Required action - The listing that follows must be given again in full and exactly.

Data provided -
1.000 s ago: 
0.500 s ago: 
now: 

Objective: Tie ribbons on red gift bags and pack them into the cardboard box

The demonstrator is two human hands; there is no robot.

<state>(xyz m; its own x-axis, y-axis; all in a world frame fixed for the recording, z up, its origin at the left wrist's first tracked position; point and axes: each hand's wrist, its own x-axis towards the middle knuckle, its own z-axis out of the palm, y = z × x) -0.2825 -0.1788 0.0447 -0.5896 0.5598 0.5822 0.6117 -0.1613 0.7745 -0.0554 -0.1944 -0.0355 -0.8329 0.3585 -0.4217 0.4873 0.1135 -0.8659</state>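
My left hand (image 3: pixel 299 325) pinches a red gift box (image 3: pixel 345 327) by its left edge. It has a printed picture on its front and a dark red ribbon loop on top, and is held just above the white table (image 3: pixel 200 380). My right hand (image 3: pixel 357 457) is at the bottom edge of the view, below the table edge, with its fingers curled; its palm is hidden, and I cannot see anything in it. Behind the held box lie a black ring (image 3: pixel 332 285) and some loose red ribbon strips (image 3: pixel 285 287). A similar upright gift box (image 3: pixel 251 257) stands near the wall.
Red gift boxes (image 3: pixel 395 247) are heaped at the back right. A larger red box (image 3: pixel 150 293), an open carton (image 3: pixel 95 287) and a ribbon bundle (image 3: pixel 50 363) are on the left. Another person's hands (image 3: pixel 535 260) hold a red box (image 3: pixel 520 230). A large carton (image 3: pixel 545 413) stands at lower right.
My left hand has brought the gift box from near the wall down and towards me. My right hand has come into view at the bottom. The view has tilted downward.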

Result of this exercise -
1.000 s ago: 
0.500 s ago: 
now: 

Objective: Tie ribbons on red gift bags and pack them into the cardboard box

The demonstrator is two human hands; there is no robot.

<state>(xyz m; its own x-axis, y-axis; all in a world frame fixed for the recording, z up, its origin at the left wrist's first tracked position; point and axes: each hand's wrist, its own x-axis towards the middle knuckle, its own z-axis out of the palm, y = z × x) -0.2825 -0.1788 0.0447 -0.5896 0.5598 0.5822 0.6117 -0.1613 0.7745 -0.0554 -0.1944 -0.0355 -0.8329 0.3585 -0.4217 0.4873 0.1135 -0.8659</state>
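My left hand (image 3: pixel 299 325) pinches a red gift box (image 3: pixel 345 327) by its left edge. It has a printed picture on its front and a dark red ribbon loop on top, and is held just above the white table (image 3: pixel 200 380). My right hand (image 3: pixel 357 457) is at the bottom edge of the view, below the table edge, with its fingers curled; its palm is hidden, and I cannot see anything in it. Behind the held box lie a black ring (image 3: pixel 332 285) and some loose red ribbon strips (image 3: pixel 285 287). A similar upright gift box (image 3: pixel 251 257) stands near the wall.
Red gift boxes (image 3: pixel 395 247) are heaped at the back right. A larger red box (image 3: pixel 150 293), an open carton (image 3: pixel 95 287) and a ribbon bundle (image 3: pixel 50 363) are on the left. Another person's hands (image 3: pixel 535 260) hold a red box (image 3: pixel 520 230). A large carton (image 3: pixel 545 413) stands at lower right.
My left hand has brought the gift box from near the wall down and towards me. My right hand has come into view at the bottom. The view has tilted downward.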

There is nothing else to the answer.